Must bankers be bad?
By Dr Tom Cutterham, lecturer in United States History at the University of Birmingham
In this post Tom Cutterham discusses the moral complexities behind the University of Birmingham’s event ‘Must bankers be bad?’ Participants explored how bankers, from the 18th century to the present day, have understood the ethics of their work and learn about the key role the humanities must play in today’s banking climate.
Since the global financial crisis of 2007, the problem of ethics in the modern economy has felt ever-present. Where earlier scandals like the collapse of Barings Bank in 1995 seemed like the work of individual bad apples in a generally self-regulating financial ecology, we’re now much more inclined to think systemically.
Is there an inherent instability in 21st century capitalism? Does the financial system drive the growth of massive inequality? Should governments do more to regulate that system—could they do so even if they wanted to?
'Must bankers be bad?' aimed to address these questions from a range of perspectives, within and beyond the humanities. It took place at Birmingham Impact Hub in Digbeth, near the city’s financial centre. We aim to take our research and ideas from the university campus into the heart of the city, to engage with citizens of Birmingham across all walks of life. Rather than a simple condemnation of Big Banking, we want to facilitate a nuanced conversation that might lead to new ideas, and grow shared understandings.
The starting-point for my own contribution was the life and letters of an 18th century financier—a transatlantic wheeler-dealer by the name of Daniel Parker. His story shows off how men and women at the dawn of global capitalism understood their ethical responsibilities, just when ideas about interest, virtue, and the meaning of credit were shaken by an age of revolutions and the take-off of industrial growth. Parker, like us, lived under the shadow of crisis, and like all good entrepreneurs, he took it as an opportunity. His way of handling the competing demands of friendship, honour, and self-interest can help us to navigate the dilemmas that similar figures face today, as well as to place them in the context of a world-spanning, centuries-old economic system. If the 1780s were a moment of transition in the Atlantic economy, the 1980s were a coked-up, hypertrophied moment of expansion.
Emma Barrett, my colleague in the History Department, works on the financial world during the so-called Big Bang under Margaret Thatcher. Her research uncovers how financial workers in the period constructed their identities and networks, including their feelings on the moral content of their working lives. Given the direct impact of the Big Bang era on today’s financial industry, Emma’s historical analysis could have important implications for the path we choose today.

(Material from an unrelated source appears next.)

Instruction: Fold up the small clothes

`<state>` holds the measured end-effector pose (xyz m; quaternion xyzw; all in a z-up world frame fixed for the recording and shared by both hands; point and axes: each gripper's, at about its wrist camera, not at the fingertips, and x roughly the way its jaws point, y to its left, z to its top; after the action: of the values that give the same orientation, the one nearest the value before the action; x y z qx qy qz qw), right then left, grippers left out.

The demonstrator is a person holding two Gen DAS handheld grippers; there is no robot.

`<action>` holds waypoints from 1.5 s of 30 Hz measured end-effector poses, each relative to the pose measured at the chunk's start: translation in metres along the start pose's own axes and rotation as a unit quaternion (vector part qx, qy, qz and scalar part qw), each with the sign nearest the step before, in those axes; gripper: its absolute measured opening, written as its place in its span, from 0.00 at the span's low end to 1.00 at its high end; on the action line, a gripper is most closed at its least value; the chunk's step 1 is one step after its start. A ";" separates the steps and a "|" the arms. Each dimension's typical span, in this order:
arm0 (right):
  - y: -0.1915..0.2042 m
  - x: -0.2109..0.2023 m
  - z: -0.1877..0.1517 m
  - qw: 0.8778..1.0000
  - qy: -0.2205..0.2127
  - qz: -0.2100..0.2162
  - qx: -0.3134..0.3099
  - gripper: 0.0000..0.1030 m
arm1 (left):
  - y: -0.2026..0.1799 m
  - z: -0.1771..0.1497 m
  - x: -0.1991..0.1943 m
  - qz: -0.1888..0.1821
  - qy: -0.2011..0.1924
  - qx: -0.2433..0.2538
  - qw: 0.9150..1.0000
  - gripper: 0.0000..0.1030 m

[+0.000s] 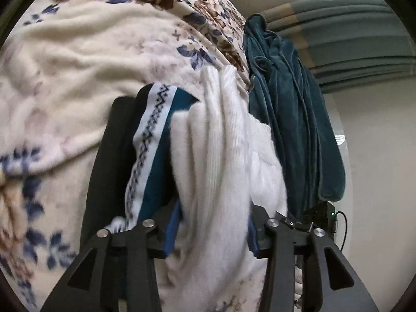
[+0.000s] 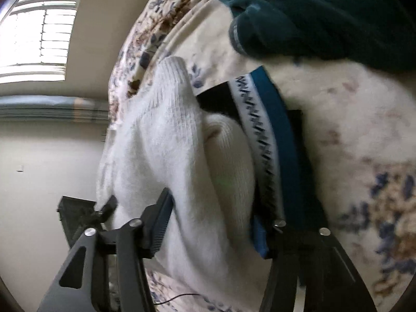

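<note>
A white knit garment lies bunched on a floral blanket. It rests partly over a dark garment with a white patterned band and teal trim. My left gripper straddles the white knit, which fills the gap and touches both blue pads. In the right wrist view the same white knit sits between the jaws of my right gripper, again touching both pads. The patterned band runs along its right side.
A dark teal velvet garment lies heaped at the bed's edge, also seen as the teal garment at the top right. A small black device with a cable sits by the wall. Striped curtains and a bright window stand beyond.
</note>
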<state>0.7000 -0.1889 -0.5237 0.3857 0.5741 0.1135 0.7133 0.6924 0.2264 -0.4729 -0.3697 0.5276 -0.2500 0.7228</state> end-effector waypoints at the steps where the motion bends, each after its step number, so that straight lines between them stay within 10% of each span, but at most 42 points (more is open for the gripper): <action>1: -0.001 -0.006 -0.004 1.000 0.002 -0.002 -0.005 0.57 | 0.000 -0.005 -0.004 0.000 -0.001 0.002 1.000 0.43; 8: -0.035 -0.005 -0.041 0.999 0.040 -0.004 0.008 0.62 | 0.000 -0.046 -0.010 0.022 -0.023 0.055 0.998 0.35; 13: -0.040 -0.019 -0.059 0.999 0.005 0.030 0.013 0.22 | -0.002 -0.058 -0.029 0.000 -0.056 0.035 0.998 0.12; 21: -0.050 -0.036 -0.067 1.000 0.002 -0.025 0.008 0.15 | -0.004 -0.054 -0.018 0.113 -0.027 0.065 0.991 0.16; 26: 0.005 -0.056 -0.078 0.982 -0.044 -0.170 -0.068 0.29 | -0.055 -0.067 -0.027 0.220 -0.056 0.126 0.966 0.23; 30: 0.046 -0.078 -0.104 0.948 -0.100 -0.276 -0.126 0.99 | -0.089 -0.085 -0.035 0.301 -0.080 0.166 0.936 0.62; 32: 0.063 -0.088 -0.118 0.933 -0.120 -0.307 -0.146 1.00 | -0.102 -0.096 -0.037 0.337 -0.082 0.182 0.920 0.95; 36: 0.098 -0.112 -0.146 0.907 -0.148 -0.353 -0.177 1.00 | -0.129 -0.119 -0.050 0.380 -0.090 0.199 0.899 0.95; 45: 0.166 -0.207 -0.221 0.884 -0.199 -0.369 -0.205 1.00 | -0.204 -0.173 -0.116 0.372 -0.125 0.217 0.894 0.95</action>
<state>0.4812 -0.1090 -0.2683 0.0057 0.4852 -0.1222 0.8658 0.4971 0.1434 -0.2724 -0.0087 0.4644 -0.0233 0.8853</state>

Historical approaches to these issues aren’t the only way humanities can help though. Yan Huo, a philosopher and research fellow at the University of Birmingham’s new Centre for Responsible Business, added to the picture with her study of contemporary finance-workers’ own reflections on virtue and character. Her work also contributes an international perspective, putting Confucian philosophy in conversation with western moral traditions. If we can see ethics as a cultural and historical artefact, we might be better able to rethink its role in building a better world—both within and beyond the finance sector.
The questions at the heart of this discussion hinge, ultimately, on the fraught relationship between the individual and larger social structures, including the global economy itself. Is a system only as good, or as bad, as the people who are part of it? Or can certain forms of power and relationship lead even good people to do bad things? What is it we want from financial systems in the first place, and how can we change the way they function? We know these questions can’t be solved in an afternoon—but we believe that without the humanities, they could not be solved at all.